No alle "trappole" - "Se vogliamo comunicare qualcosa al partner, non dovremmo mai pretendere che lui ci arrivi da solo: per prima cosa perché questo rallenta lo svolgersi delle situazioni (e delle soluzioni!), poi perché ci permette di accumulare un incredibile rancore, più passa il tempo, e infine perché questo atteggiamento presuppone che ci sia un’uguaglianza - che invece non c’è - tra il  linguaggio femminile e maschile. Non dovremmo mai dare per scontato che il partner capisca al volo quello di cui abbiamo bisogno o che desideriamo. soprattutto, nella coppia, bisognerebbe sempre fare almeno il tentativo di trovare un punto di incontro tra i diversi modi di comunicare, accorciando le distanze.

Sì all'ironia (ma con moderazione) - "L’ironia è importantissima, ma va usata con una certa competenza: è  un’arma fantastica per alleggerire situazioni, parole e gesti che  potrebbero creare una distanza. Bisogna però valutare sempre le conseguenze della  battuta: ad esempio, se è accompagnata da un gesto affetuoso, una  coccola, resta ironia e sdrammatizza, altrimenti, se la battuta viene detta con durezza e freddezza, rischia di trasformarsi in sarcasmo, che  insinua cattiveria e aggressività nella coppia e rischia solo di ferire."

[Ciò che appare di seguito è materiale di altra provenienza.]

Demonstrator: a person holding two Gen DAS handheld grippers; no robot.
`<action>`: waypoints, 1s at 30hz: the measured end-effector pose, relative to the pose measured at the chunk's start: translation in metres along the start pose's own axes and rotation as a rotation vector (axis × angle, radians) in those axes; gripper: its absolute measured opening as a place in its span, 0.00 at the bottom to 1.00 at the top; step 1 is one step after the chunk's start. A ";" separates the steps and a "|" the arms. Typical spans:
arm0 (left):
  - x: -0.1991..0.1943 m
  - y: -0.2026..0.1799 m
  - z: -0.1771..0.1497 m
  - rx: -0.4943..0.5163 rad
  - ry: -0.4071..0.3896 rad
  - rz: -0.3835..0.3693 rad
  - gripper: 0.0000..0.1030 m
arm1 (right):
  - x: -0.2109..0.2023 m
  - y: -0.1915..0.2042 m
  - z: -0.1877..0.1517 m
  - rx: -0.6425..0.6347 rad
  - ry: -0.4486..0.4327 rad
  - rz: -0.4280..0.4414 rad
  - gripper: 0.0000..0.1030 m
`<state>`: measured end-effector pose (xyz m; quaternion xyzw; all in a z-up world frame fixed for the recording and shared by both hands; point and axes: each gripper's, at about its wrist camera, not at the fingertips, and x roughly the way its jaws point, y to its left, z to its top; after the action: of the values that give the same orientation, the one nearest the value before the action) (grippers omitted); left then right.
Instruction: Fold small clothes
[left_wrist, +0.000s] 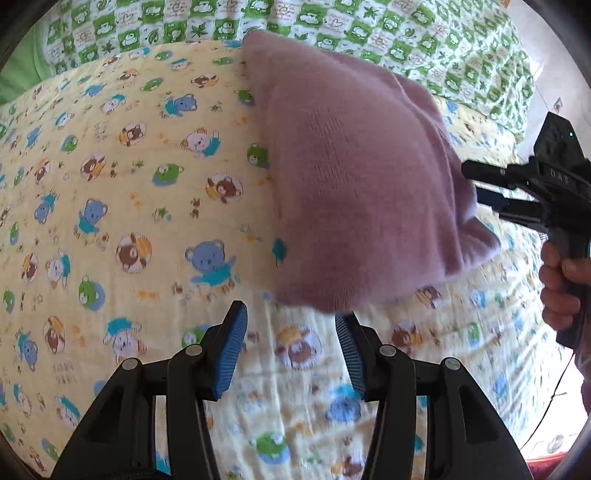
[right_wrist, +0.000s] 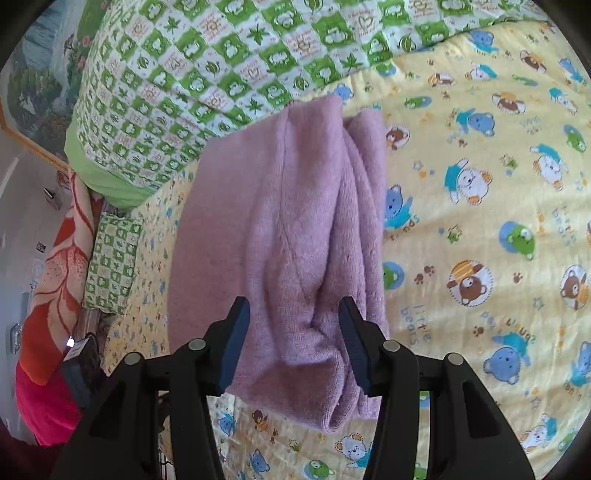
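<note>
A folded mauve knit garment (left_wrist: 351, 166) lies on the yellow bear-print sheet (left_wrist: 110, 192). My left gripper (left_wrist: 291, 314) stands open just short of the garment's near edge, with nothing between its blue pads. In the left wrist view my right gripper (left_wrist: 471, 181) points at the garment's right edge, a hand (left_wrist: 557, 280) around its handle. In the right wrist view the garment (right_wrist: 288, 206) shows several stacked folds. My right gripper (right_wrist: 293, 302) is open above its near end; fabric shows in the gap, and the pads do not press on it.
A green frog-print quilt (right_wrist: 221, 55) lies bunched along the far side of the sheet (right_wrist: 480, 221). A small matching pillow (right_wrist: 114, 258) and an orange and red floral blanket (right_wrist: 55, 277) sit at the left, past the bed's edge. A black device (right_wrist: 79, 365) is near them.
</note>
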<state>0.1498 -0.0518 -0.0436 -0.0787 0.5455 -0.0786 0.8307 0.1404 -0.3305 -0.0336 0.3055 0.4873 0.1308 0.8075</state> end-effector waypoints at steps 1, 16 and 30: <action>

Sì ai complimenti (sinceri!) - "Se c'è qualcosa che facilità e fortifica l'intesa tra i partner, questa è l'apprezzamento. A volte siamo più preoccupati di dire all'altro quello che non ci piace o non ci va bene, ma concentrasi anche su quanto c'è di positivo è di certo molto più costruttivo, perché dà fiducia, permettendo al partner di esprimere il meglio di sé, liberamente, e rende la comunicazione più rilassata e armoniosa. Quindi complimenti, gentilezze e gesti di sensibilità non andrebbero mai trattenuti, anche perché hanno come effetto collaterale anche quello di creare quella condizione di eccitazione e di novità che ci fanno sentire innamorati, anche in una routine consolidata, perché creano uno spazio di intimità e di desiderio. Delle domande molto semplici che dovrebbero avere presente entrambi i partner sono: cosa ti piace? cosa ti fa piacere? come posso farti piacere? come posso avvicinarti ai miei desideri?"